• ACTIVITY: Your task is to retype, exactly and with nothing else, every line from the one containing "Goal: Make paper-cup" to the end of the listing.

• GIVEN INFORMATION:
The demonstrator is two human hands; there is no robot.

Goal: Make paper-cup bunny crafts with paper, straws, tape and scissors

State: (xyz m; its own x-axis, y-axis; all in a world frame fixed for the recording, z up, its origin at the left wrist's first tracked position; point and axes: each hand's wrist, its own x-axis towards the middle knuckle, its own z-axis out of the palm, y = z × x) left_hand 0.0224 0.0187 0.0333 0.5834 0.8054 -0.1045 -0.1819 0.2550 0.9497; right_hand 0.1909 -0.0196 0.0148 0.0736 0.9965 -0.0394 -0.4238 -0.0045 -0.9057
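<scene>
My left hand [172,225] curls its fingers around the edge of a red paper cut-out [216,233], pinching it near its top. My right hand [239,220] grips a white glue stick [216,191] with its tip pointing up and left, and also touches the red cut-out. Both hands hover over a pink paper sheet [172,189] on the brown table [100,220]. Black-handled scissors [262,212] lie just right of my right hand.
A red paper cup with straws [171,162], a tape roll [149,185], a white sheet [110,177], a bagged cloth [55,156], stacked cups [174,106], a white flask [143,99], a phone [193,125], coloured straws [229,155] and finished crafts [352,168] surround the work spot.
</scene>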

• EXERCISE RESPONSE:
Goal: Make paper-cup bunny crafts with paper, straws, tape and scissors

State: (xyz m; its own x-axis, y-axis; all in a world frame fixed for the recording, z up, its origin at the left wrist's first tracked position; point and axes: each hand's wrist, its own x-axis towards the middle knuckle, its own z-axis out of the palm, y = z × x) left_hand 0.0224 0.0187 0.0333 0.5834 0.8054 -0.1045 -0.1819 0.2550 0.9497; right_hand 0.1909 -0.0196 0.0148 0.0736 0.9965 -0.0394 -0.4238 -0.0045 -0.9057
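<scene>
My left hand [172,225] curls its fingers around the edge of a red paper cut-out [216,233], pinching it near its top. My right hand [239,220] grips a white glue stick [216,191] with its tip pointing up and left, and also touches the red cut-out. Both hands hover over a pink paper sheet [172,189] on the brown table [100,220]. Black-handled scissors [262,212] lie just right of my right hand.
A red paper cup with straws [171,162], a tape roll [149,185], a white sheet [110,177], a bagged cloth [55,156], stacked cups [174,106], a white flask [143,99], a phone [193,125], coloured straws [229,155] and finished crafts [352,168] surround the work spot.
</scene>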

No further answer will be given.